** PROBLEM REQUIREMENTS **
Each line of the listing below that includes "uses" must be copied.

** DATA RECORDS **
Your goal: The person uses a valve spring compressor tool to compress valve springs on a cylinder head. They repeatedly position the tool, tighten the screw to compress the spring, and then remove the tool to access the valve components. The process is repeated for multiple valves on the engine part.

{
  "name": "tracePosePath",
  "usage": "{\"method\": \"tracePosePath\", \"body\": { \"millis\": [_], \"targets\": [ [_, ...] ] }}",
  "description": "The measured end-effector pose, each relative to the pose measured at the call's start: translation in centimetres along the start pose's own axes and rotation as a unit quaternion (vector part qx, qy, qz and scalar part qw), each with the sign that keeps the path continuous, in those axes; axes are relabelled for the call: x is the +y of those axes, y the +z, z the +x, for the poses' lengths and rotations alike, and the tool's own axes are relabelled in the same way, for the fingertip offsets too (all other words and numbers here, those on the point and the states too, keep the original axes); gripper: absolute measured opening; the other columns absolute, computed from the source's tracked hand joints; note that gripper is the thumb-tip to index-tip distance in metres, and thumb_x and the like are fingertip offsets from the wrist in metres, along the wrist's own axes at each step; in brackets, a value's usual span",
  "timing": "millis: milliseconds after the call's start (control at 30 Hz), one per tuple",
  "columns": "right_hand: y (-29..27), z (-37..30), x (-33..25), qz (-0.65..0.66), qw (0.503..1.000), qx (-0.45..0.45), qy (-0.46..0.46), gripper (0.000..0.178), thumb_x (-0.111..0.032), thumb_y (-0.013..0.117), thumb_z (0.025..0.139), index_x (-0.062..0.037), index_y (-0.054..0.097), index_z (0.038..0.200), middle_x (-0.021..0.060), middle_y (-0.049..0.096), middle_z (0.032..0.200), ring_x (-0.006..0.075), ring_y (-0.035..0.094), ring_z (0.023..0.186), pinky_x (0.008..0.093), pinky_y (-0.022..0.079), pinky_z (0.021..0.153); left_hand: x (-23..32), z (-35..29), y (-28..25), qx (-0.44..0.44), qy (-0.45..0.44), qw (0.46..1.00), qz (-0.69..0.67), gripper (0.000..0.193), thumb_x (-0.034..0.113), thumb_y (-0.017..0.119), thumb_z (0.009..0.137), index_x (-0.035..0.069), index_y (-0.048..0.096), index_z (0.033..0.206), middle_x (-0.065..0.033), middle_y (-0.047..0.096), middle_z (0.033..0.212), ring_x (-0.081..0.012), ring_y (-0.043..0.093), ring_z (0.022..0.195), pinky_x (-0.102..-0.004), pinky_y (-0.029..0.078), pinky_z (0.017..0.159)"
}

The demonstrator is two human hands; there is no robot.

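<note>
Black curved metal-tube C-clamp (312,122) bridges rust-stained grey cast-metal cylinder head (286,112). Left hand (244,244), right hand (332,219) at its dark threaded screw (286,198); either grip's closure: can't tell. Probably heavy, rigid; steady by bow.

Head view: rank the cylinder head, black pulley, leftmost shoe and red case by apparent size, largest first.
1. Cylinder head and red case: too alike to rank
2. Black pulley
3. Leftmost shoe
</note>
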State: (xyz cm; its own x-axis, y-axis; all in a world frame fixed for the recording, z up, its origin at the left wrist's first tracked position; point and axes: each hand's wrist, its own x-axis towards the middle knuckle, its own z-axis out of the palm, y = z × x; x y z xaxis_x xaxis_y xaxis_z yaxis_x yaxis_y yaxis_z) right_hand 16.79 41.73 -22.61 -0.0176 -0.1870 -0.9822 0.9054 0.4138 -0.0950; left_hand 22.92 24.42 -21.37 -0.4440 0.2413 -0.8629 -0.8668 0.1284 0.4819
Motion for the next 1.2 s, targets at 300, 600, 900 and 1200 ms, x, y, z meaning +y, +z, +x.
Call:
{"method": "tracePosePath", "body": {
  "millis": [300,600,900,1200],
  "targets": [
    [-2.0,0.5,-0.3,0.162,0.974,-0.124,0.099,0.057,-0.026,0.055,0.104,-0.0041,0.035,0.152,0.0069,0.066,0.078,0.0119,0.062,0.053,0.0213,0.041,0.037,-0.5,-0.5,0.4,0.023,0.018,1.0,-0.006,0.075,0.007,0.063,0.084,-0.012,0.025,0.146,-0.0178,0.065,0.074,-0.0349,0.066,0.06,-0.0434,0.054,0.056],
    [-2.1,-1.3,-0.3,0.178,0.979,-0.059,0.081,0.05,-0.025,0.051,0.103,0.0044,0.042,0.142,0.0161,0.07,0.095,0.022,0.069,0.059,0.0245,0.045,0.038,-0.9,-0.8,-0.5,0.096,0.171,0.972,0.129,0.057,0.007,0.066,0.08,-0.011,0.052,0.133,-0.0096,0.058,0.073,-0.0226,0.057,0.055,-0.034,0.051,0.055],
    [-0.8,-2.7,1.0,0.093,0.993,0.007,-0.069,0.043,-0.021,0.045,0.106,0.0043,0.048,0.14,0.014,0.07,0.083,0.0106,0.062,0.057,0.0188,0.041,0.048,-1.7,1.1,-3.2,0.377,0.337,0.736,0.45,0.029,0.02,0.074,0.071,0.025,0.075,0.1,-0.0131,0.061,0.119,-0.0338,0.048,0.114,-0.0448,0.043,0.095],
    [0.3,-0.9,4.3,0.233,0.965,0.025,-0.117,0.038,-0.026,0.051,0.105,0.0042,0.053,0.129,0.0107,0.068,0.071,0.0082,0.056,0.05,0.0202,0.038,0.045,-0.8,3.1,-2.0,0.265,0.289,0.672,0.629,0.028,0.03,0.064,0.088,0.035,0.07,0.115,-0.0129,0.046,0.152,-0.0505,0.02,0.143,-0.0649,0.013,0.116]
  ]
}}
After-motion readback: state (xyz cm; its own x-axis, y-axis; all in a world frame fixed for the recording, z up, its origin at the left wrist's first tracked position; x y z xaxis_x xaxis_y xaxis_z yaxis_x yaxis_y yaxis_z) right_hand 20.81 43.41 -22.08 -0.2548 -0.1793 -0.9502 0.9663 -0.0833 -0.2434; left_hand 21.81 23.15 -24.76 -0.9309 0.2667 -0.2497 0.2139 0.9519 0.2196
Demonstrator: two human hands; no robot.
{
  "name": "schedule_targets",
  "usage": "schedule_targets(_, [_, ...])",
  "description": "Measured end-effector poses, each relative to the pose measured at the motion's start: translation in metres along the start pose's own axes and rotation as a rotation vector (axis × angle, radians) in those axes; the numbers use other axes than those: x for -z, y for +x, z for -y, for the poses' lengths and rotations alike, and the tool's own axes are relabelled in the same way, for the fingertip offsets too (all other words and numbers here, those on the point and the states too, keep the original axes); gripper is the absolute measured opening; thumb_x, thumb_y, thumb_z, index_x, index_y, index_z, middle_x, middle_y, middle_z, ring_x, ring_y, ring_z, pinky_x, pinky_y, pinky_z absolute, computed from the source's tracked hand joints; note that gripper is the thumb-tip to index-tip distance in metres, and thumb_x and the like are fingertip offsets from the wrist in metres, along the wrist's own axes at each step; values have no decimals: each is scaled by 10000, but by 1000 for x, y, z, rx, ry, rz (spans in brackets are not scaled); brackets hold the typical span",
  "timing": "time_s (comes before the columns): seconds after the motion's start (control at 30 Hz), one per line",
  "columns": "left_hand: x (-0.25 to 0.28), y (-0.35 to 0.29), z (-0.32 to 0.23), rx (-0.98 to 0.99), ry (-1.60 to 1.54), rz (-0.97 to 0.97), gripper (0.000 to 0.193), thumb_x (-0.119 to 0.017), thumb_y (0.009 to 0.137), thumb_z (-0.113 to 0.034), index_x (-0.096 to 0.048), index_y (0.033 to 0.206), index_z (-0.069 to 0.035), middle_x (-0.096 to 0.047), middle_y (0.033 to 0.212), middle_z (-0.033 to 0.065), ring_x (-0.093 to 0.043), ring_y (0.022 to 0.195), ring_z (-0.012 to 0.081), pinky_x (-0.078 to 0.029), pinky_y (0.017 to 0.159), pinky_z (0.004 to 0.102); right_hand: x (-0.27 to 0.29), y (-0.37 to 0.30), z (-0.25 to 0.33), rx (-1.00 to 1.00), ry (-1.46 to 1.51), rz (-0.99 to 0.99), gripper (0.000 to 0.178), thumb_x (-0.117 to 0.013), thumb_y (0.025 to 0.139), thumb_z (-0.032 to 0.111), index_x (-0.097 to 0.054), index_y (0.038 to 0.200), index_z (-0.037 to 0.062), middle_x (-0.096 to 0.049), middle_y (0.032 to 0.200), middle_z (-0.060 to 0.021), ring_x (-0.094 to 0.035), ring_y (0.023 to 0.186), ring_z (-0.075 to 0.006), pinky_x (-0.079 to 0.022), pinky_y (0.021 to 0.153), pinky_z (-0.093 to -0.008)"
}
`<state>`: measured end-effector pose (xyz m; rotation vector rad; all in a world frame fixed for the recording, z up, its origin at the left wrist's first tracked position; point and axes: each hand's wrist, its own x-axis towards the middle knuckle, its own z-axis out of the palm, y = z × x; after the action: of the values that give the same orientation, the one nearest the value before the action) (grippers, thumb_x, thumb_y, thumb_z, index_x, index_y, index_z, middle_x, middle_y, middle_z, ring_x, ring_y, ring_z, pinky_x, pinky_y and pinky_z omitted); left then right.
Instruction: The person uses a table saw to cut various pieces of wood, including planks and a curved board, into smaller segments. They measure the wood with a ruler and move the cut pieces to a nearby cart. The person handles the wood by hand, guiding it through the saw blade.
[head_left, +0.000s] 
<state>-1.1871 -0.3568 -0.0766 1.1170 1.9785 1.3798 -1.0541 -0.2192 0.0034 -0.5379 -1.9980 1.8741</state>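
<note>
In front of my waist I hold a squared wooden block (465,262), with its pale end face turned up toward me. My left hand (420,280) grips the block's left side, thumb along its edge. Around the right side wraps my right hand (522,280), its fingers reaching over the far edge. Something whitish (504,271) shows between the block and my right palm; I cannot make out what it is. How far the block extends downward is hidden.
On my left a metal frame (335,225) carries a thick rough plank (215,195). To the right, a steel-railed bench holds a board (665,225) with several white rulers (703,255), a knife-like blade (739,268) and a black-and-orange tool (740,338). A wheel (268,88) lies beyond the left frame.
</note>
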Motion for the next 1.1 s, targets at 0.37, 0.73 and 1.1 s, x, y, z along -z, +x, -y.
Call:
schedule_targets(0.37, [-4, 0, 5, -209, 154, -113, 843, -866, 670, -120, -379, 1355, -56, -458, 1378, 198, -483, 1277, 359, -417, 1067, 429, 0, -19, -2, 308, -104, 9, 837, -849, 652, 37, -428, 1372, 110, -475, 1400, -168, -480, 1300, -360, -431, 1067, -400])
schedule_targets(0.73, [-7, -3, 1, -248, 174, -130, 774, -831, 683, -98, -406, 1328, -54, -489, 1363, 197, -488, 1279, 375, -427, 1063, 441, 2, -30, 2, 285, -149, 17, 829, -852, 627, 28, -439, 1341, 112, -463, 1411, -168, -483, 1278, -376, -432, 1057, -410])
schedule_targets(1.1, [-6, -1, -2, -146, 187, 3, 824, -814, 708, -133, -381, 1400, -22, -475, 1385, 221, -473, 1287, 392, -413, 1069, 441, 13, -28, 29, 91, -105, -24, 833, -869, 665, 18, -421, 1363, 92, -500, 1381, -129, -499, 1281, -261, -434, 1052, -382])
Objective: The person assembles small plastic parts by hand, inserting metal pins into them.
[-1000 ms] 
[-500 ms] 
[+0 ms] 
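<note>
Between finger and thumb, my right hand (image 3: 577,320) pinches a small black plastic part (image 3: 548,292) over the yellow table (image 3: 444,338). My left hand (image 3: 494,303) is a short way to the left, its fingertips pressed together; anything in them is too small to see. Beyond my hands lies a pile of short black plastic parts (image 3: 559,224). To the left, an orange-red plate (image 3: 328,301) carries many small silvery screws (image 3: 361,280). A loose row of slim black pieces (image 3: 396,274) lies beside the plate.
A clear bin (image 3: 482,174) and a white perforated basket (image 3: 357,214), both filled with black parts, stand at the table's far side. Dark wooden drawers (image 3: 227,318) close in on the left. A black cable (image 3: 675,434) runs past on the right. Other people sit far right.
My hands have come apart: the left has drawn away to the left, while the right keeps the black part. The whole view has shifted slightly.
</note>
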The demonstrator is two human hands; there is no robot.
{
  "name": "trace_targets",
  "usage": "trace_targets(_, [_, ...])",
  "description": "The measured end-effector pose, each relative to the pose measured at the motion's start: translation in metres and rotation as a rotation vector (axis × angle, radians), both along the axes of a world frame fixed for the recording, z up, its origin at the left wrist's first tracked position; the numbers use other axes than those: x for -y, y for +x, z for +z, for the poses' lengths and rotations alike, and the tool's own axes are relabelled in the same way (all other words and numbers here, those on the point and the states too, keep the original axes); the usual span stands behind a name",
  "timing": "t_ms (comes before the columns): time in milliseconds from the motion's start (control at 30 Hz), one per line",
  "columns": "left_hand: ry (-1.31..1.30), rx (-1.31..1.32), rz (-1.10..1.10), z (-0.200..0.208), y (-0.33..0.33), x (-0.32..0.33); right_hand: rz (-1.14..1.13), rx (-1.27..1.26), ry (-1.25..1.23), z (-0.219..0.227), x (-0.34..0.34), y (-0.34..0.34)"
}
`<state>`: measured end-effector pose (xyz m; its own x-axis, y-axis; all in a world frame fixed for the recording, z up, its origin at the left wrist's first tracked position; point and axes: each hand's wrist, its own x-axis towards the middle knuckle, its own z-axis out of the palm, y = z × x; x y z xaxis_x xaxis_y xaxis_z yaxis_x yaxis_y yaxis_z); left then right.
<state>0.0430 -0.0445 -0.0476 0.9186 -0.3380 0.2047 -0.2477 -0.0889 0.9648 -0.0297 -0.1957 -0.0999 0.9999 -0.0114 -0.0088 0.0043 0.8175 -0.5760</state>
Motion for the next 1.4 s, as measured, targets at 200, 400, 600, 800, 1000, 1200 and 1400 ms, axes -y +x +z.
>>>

** ANSWER BOX **
Your goal: The person uses a valve spring compressor tool to compress valve springs on a cylinder head. They repeatedly position the tool, tighten the screw to compress the spring, and then remove the tool to access the valve components. The process is repeated for multiple valves on the engine part.
Instruction: The person uses a table saw to cut various pieces of wood, including planks and a curved board, into smaller segments. They measure the wood with a ruler and move the cut pieces to a nearby cart. The person handles the wood by hand, guiding it through the saw blade.

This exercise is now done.